Le infrastrutture fisiche, comunque, non sono solo quelle dei trasporti. Se guardiamo all’intero comparto delle opere pubbliche, abbiamo dati più recenti, aggiornati al 2019. Il grafico spazia su mezzo secolo, dal 1970 al 2019, e le cifre (in volume, milioni di euro a prezzi costanti del 2010) descrivono, anche qui, desolanti traiettorie.

Un’osservazione si impone: fin verso il 1990, i fondi spesi per le opere pubbliche, al Nord e al Sud, non erano molto differenti (anzi, in euro per abitante, erano più elevati al Sud). Ma dal 1990 in poi si assiste a una divaricazione; e, guarda caso, è proprio quello il momento in cui inizia la stagnazione italiana e va crescendo il divario con l’Europa. È come se l’Italia avesse rinunciato a sfruttare quel giacimento di crescita potenziale che si trova sotto al Garigliano e così facendo, governo e Parlamento avessero trasformato il Mezzogiorno in una palla al piede della crescita italiana.

HARAKIRI ECONOMICO

Gli ultimi dati, al 2019, danno, per il Sud – un’area dove vive il 34% della popolazione – un livello di spesa in opere pubbliche pari al 19% del totale. Un’interessante analisi degli stadi di avanzamento per gli investimenti pubblici conclude che «le opere non prioritarie (cioè non sottoposte ad approvazione del Cipe) presentano uno stato di avanzamento relativamente migliore, un aspetto che evidenzia il “peso” del Cipe (con tutti i vari passaggi impliciti, tra Ministeri e Corte dei conti) sul processo decisionale e di avanzamento programmatico».

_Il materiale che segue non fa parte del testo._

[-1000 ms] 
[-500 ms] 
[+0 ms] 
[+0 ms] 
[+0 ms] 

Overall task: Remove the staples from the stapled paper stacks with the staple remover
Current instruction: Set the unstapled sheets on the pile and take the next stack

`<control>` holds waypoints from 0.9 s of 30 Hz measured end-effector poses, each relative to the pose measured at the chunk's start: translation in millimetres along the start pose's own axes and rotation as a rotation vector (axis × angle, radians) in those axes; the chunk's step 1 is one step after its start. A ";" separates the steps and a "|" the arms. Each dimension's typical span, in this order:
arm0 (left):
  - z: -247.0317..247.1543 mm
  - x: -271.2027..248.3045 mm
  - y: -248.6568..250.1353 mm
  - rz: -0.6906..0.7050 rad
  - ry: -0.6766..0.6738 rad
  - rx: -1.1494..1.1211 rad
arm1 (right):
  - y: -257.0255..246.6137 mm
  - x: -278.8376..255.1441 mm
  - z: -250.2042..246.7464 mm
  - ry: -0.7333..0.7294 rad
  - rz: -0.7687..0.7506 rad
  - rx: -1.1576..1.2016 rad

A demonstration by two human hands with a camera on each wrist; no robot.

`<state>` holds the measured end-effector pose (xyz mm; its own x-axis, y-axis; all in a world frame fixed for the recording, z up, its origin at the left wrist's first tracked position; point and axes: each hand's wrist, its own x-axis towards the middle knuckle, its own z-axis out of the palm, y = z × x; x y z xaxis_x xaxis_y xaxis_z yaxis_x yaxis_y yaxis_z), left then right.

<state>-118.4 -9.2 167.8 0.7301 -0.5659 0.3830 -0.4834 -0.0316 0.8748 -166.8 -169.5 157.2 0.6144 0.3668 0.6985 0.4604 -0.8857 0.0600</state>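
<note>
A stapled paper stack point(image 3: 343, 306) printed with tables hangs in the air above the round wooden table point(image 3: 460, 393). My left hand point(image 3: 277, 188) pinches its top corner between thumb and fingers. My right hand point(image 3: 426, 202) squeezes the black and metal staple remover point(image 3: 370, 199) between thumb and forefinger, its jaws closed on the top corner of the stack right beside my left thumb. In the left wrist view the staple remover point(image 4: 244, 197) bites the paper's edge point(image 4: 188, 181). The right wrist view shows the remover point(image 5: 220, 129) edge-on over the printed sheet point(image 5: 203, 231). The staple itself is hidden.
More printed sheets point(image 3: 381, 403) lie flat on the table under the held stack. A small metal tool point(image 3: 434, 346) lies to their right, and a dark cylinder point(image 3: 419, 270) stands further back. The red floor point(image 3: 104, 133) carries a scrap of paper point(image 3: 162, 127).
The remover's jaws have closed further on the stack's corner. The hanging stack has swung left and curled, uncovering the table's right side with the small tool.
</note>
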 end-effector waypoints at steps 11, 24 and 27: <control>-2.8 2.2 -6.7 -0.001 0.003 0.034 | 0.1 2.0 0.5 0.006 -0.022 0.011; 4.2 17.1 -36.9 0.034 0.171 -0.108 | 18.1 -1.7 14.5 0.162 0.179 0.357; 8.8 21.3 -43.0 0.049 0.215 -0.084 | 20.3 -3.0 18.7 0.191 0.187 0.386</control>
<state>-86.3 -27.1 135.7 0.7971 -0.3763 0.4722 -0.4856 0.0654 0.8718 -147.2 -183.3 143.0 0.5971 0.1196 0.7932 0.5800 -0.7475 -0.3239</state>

Torna, insomma, il problema dei lacci e lacciuoli, delle competenze concorrenti, dei passaggi burocratici, delle minuzie regolamentari che tanto hanno fatto per impastoiare la crescita della penisola.

Una meritoria elaborazione della Svimez costruisce un indice sintetico della dotazione infrastrutturale complessiva, che viene elaborato per le singole ragioni meridionali, oltre che per le ripartizioni (Nord-Ovest, Nord-Est, Centro, Sud, Isole).

Il proverbio cinese citato all’inizio (“Se volete creare ricchezza, costruite una strada”) si potrebbe declinare in “Se volete creare ricchezza, costruite una strada, una ferrovia, un porto, un aeroporto, un interporto, un terminale intermodale…”. E tutte queste reti e questi nodi sono stati collassati in un indice impietoso (vedi tabella): facendo l’Italia = 100, il Centro/Nord è a quota 139,6 e il Mezzogiorno a 51,1. Questa non è solo un’ingiustizia; è anche un suicidio economico per l’Italia tutta.